Protest Georgetown U’s honoring of Colombia’s Uribe

From SOA Wacth, Sept. 2:

Keep Colombian Ex-President Alvaro Uribe out of Georgetown and send him packing to La Picota prison in Colombia!
Georgetown University has recently announced that former Colombian president Álvaro Uribe will be named a “distinguished scholar in the practice of global leadership,” and will soon begin giving seminars at the university’s Edmund A. Walsh School of Foreign Service (SFS). Uribe has said it is a “great honor” for him, and that his “greatest wish and happiness is to contribute in the continuous emergence of future leaders.”

Uribe’s 8-year tenure in Colombia was rife with corruption, human rights violations and widespread impunity. In a letter in June to the White House, Human Rights Watch expressed “serious concerns” about the Uribe administration’s record on and commitment to human rights, democracy, and the rule of law.

More than 3 million Colombians (out of a population of about 40 million) have been forced to flee their homes, giving Colombia the second-largest population of internally displaced persons in the world after Sudan.

More than 70 members of the Colombian Congress are under criminal investigation or have been convicted for allegedly collaborating with the paramilitaries. Nearly all these congresspersons are members of President Uribe’s coalition in Congress, and the Uribe administration repeatedly undermined the investigations and discredited the Supreme Court justices who started them.

Colombia has the highest rate of killings of trade unionists in the world.

A clandestine gravesite of 2,000 non-identified bodies was recently discovered directly beside a military base in La Macarena, in central Colombia. When the news became public, Uribe flew to the Macarena and said publicly that accusing the armed forces of human rights abuses was a tactic used by the guerrilla. These comments put the lives of those victims who spoke at the event in grave danger.

Starting in 2008, reports came out that the Colombian military was luring poor young men from their homes with promises of employment, then killing them and presenting them as combat casualties. The practice not only served to stack battle statistics, but also financially benefited the soldiers involved, as Uribe’s government had, since 2005, awarded monetary and vacation bonuses for each insurgent killed. Human rights groups cite 3,000 or more “false positives”.

For more information on Uribe and human rights violations, click:
http://www.hrw.org/en/news/2009/06/26/colombia-obama-should-press-uribe-rights

Students, community activists and religious leaders have already spoken out against
the university’s decision, and will be planning actions of protest for this fall.

Take action NOW, by signing this letter to Georgetown University President, Mr. John
J. DeGioia:
http://salsa.democracyinaction.org/o/727/p/dia/action/public/?action_KEY=4711

See our last posts on Colombia, the paramilitary terror and the legacy of Álvaro Uribe.

  1. Uribe is the best thing that has ever happened to Colombia.
    Personally I don’t even know where to start with my comments.

    All I can say is that I’m pretty sure the majority of you do not even have the slightest clue where Colombia even is never mind what it has been like to live here in the last 20-30 years.
    Alvaro Uribe is by a real frigin long shot, the best thing ever to have happened to this country.
    The links in your post with incredibly politically weighted statistics are laughable to say the least.

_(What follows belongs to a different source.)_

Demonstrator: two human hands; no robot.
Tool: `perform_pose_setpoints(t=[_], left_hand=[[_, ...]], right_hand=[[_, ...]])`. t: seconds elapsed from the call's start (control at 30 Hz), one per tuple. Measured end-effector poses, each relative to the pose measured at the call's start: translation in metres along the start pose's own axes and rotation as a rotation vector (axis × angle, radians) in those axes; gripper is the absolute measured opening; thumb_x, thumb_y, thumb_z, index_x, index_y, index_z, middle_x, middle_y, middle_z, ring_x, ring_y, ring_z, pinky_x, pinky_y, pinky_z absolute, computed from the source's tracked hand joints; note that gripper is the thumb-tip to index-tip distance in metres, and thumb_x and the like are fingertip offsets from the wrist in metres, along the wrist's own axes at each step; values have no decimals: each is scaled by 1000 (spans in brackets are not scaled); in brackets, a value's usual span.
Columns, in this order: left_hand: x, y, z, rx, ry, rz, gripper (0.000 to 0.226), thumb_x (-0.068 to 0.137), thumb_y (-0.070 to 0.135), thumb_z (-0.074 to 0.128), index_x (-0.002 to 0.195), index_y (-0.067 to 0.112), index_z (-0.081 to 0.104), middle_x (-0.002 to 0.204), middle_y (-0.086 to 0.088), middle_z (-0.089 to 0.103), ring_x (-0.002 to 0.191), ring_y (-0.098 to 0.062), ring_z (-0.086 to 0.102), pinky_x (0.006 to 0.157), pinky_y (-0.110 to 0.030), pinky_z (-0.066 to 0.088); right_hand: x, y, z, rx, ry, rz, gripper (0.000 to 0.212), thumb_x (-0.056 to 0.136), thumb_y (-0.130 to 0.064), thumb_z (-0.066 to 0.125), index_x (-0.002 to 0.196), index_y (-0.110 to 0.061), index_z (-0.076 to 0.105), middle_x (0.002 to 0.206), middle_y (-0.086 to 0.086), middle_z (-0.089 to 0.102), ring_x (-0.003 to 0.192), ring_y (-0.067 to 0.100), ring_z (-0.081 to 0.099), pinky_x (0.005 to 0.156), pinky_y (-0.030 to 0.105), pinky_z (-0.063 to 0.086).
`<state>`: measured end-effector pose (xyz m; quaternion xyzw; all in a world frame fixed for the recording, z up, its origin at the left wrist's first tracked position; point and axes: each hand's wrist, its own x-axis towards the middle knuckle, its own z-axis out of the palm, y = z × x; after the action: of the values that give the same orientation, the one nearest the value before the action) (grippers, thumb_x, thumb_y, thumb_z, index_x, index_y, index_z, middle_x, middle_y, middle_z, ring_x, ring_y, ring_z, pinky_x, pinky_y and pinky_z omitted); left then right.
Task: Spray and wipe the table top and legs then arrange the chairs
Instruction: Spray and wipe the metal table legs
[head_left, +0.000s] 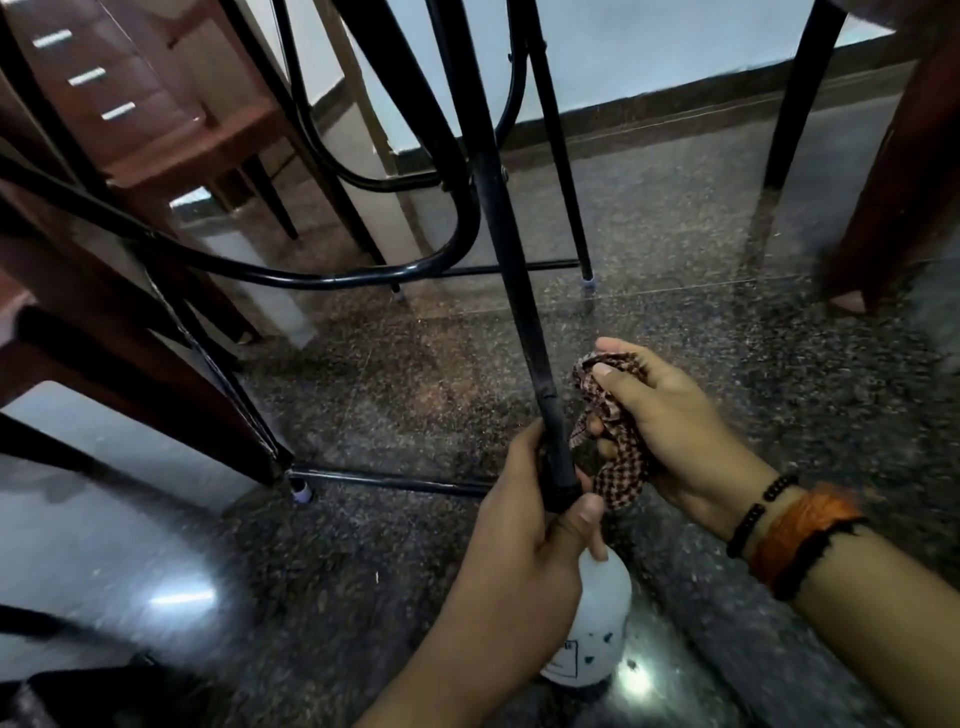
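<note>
I am looking under the table from low down. A black metal table leg (498, 218) slants down to the floor in the middle. My left hand (524, 525) is closed around its lower end. My right hand (670, 431), with bead and orange thread bands at the wrist, is bunched on a red-and-white checked cloth (618, 467) pressed to the right side of that leg. A white spray bottle (592, 623) stands on the floor right under my left hand, its top hidden by my thumb; I cannot tell whether the hand touches it.
A curved black brace (322, 278) and low crossbars (389, 480) link the table legs. Brown chairs (171, 130) crowd the left side and another brown chair leg (904, 197) stands at right. The floor is polished speckled granite (675, 234), with a wall and dark skirting behind.
</note>
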<state>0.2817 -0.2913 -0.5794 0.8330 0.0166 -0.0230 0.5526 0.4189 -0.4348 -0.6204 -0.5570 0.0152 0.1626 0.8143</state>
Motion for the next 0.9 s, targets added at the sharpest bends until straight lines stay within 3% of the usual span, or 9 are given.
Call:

    I really think there are much better things to be protesting than the visit of one of the strongest and best supported leaders of any country at this moment in time (albeit ex leader).

    You really really need to get your facts and figures right before spouting any more of this drivvel, and protest placards.

    Uribe is the best thing that has ever happened to Colombia.
    If you want to stick your nose into Colombia’s business get down here and see it for yourself instead of hiding behind shitty t-shirts, and protest placards. Better still talk to any Colombian (I’m sure there must be some students in the University).

    You really have got your shit all twisted here I’m afraid folks.

    Regards,
    Brit in Colombia

    1. Another war criminal fan heard from
      You accuse us of inaccuracy, but fail to say what “facts and figures” you are taking issue with.

      We mentioned nothing about t-shirts or protest placards. We did, however, link to a page from Human Rights Watch, which has also had some rather unpleasant things to say about Hugo Chávez—making it unlikely that they are a part of some left-wing anti-Uribe conspiracy.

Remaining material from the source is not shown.